THE PROBLEM
All lines of the material below that include the string "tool" are to be copied.
++++++++
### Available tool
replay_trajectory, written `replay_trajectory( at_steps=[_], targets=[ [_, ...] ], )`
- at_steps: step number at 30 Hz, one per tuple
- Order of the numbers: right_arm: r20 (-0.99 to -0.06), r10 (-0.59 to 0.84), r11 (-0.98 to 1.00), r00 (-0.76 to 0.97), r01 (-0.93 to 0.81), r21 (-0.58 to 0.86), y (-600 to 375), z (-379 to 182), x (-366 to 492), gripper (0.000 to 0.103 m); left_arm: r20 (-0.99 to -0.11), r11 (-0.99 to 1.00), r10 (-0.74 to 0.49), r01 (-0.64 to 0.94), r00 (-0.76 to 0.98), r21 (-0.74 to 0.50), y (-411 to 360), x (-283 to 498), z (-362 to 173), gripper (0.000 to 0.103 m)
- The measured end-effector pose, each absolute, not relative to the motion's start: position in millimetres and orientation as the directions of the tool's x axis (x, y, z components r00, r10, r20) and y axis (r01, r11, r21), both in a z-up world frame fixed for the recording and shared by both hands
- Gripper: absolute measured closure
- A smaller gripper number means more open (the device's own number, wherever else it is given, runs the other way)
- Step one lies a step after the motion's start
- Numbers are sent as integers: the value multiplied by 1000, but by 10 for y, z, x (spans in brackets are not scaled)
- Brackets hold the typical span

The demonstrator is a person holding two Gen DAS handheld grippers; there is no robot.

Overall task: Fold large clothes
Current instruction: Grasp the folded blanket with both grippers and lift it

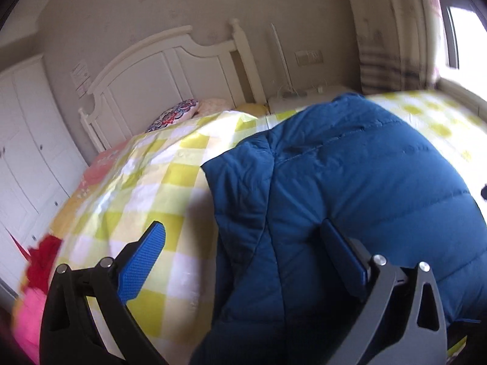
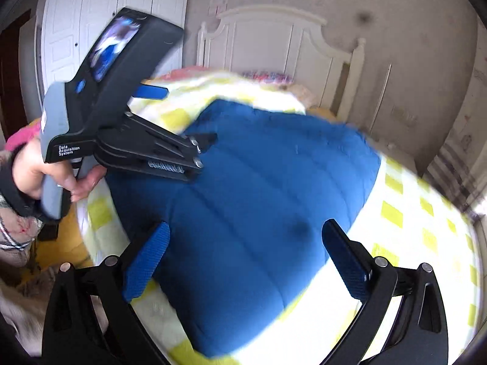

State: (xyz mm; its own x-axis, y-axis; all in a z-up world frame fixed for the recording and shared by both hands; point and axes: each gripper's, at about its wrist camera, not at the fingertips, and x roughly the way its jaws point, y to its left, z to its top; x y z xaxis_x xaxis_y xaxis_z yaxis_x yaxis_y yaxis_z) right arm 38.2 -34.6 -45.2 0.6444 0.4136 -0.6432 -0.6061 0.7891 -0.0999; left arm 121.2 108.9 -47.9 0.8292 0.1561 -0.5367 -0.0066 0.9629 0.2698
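A: What lay on the checked yellow quilt [image 1: 158, 182]?
B: I saw the puffy, stitched blue down jacket [image 1: 350, 182] spread across it.
A: Tongs?
B: My left gripper [image 1: 243, 243] and right gripper [image 2: 246, 252] both gaped, ribbed pads holding nothing.

We view the puffy blue quilted jacket [image 1: 350, 182] [image 2: 258, 197] closely from both wrists, facing the white wooden headboard [image 1: 170, 70] [image 2: 274, 42].

"Data Acquisition System", left hand-held gripper [image 2: 182, 115]
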Motion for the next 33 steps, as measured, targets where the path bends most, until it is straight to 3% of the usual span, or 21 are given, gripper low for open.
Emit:
replay_trajectory(
  at_steps=[4, 14, 21, 23, 25, 26, 29, 33],
  targets=[
    [-668, 465, 799, 581, -600, 35, -487, -645, 501, 4, -549, 974, 141, -16, 824, 226, 1132, 1258, -559, 2],
    [-681, 465, 793, 566, -608, 36, -472, -625, 487, 4, -554, 988, 94, -12, 827, 151, 1220, 1223, -671, 2],
    [-599, 569, 815, 564, -485, 318, -907, -496, 696, 4, -599, 997, 40, 11, 799, 81, 1303, 1230, -639, 2],
    [-606, 568, 822, 557, -412, 393, -1054, -516, 841, 4, -641, 999, -44, 52, 766, -7, 1446, 1244, -570, 2],
    [-612, 591, 806, 525, -362, 468, -1155, -578, 998, 4, -665, 955, -281, 131, 692, -268, 1761, 1320, -513, 2],
    [-614, 605, 796, 508, -348, 496, -1173, -608, 1055, 4, -661, 927, -333, 106, 672, -360, 1940, 1367, -508, 2],
    [-603, 665, 744, 440, -322, 586, -1175, -719, 1266, 4, -709, 918, -335, 44, 621, -395, 2222, 1551, -577, 2],
    [-607, 694, 718, 387, -307, 624, -1094, -802, 1448, 4, -705, 800, -570, 87, 422, -594, 2332, 1895, -1010, 2]
  ],
)
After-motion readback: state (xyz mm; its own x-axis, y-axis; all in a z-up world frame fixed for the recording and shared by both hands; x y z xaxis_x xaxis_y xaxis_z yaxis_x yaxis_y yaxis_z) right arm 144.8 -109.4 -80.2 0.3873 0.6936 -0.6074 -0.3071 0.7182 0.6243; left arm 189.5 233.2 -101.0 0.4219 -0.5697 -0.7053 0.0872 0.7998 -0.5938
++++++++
WRITTEN ANSWER
### Available tool
- The measured end-effector pose, each absolute, not relative to the motion's start: position in millimetres and orientation as the directions of the tool's x axis (x, y, z components r00, r10, r20) and y axis (r01, r11, r21), both in a z-up world frame fixed for the recording and shared by both hands

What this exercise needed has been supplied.